The factory class is itself provider-specific—for example, the SQL Server provider includes a class named System.Data.SqlClient.SqlClientFactory. The Oracle provider uses System.Data.OracleClient.OracleClientFactory. At first glance, this might seem to stop you from writing provider-agnostic code. However, it turns out that there’s a completely standardized class that’s designed to dynamically find and create the factory you need. This class is
System.Data.Common.DbProviderFactories. It provides a static GetFactory() method that returns the factory you need based on the provider name.

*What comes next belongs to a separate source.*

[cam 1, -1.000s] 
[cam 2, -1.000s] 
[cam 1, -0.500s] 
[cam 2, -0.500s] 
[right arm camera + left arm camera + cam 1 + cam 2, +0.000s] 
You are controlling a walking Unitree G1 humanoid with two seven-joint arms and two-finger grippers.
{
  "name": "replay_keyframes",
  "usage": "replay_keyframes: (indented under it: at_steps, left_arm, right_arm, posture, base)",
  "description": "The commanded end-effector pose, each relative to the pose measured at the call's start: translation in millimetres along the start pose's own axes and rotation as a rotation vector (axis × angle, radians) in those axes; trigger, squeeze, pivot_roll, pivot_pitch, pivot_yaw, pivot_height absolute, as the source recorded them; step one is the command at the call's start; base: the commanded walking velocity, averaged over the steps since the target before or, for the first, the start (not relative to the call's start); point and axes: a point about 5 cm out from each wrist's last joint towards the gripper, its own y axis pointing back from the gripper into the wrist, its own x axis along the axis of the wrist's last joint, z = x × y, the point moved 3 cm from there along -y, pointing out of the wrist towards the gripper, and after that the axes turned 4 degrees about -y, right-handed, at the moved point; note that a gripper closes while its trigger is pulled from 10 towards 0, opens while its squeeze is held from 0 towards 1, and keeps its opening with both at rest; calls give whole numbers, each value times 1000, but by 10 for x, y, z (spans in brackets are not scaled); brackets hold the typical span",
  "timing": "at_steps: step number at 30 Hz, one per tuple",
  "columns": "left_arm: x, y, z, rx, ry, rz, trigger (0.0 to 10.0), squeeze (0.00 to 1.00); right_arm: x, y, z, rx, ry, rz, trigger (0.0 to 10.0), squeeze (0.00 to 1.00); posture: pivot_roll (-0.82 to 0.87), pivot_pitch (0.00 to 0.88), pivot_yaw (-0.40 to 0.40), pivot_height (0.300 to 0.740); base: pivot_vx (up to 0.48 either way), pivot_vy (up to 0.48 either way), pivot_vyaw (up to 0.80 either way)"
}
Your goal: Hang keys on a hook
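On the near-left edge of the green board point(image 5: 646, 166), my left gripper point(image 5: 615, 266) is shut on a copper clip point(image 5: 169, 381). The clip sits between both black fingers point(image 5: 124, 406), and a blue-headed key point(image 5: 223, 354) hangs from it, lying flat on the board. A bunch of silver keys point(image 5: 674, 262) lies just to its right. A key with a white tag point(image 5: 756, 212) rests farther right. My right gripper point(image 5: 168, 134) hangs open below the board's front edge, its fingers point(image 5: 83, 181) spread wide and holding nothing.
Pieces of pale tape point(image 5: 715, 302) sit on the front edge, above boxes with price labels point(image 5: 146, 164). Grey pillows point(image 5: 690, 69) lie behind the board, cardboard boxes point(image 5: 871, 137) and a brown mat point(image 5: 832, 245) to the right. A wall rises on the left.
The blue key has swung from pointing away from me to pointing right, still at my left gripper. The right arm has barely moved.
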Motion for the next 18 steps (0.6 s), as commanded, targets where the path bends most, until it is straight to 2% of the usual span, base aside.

For example, here’s the code that uses DbProviderFactories to get the SqlClientFactory:
1: string factory = "System.Data.SqlClient";
2: DbProviderFactory provider = DbProviderFactories.GetFactory(factory);
Even though the DbProviderFactories class returns a strongly typed SqlClientFactory object, you shouldn’t treat it as such. Instead, your code should access it as a DbProviderFactory instance. That’s because all factories inherit from DbProviderFactory. If you use only the DbProviderFactory members, you can write code that works with any factory.
The weak point in the code snippet shown previously is that you need to pass a string that identifies the provider to the DbProviderFactories.GetFactory() method. You would typically read this from an application setting in the web.config file. That way, you can write completely database-agnostic code and switch your application over to another provider simply by modifying a single setting.
Create Objects with Factory
Once you have a factory, you can create other objects, such as Connection and Command instances, using the DbProviderFactory.CreateXxx() methods. For example, the CreateConnection() method returns the Connection object for your data provider. Once again, you must assume you don’t know what provider you’ll be using, so you can interact with the objects the factory creates only through a standard base class.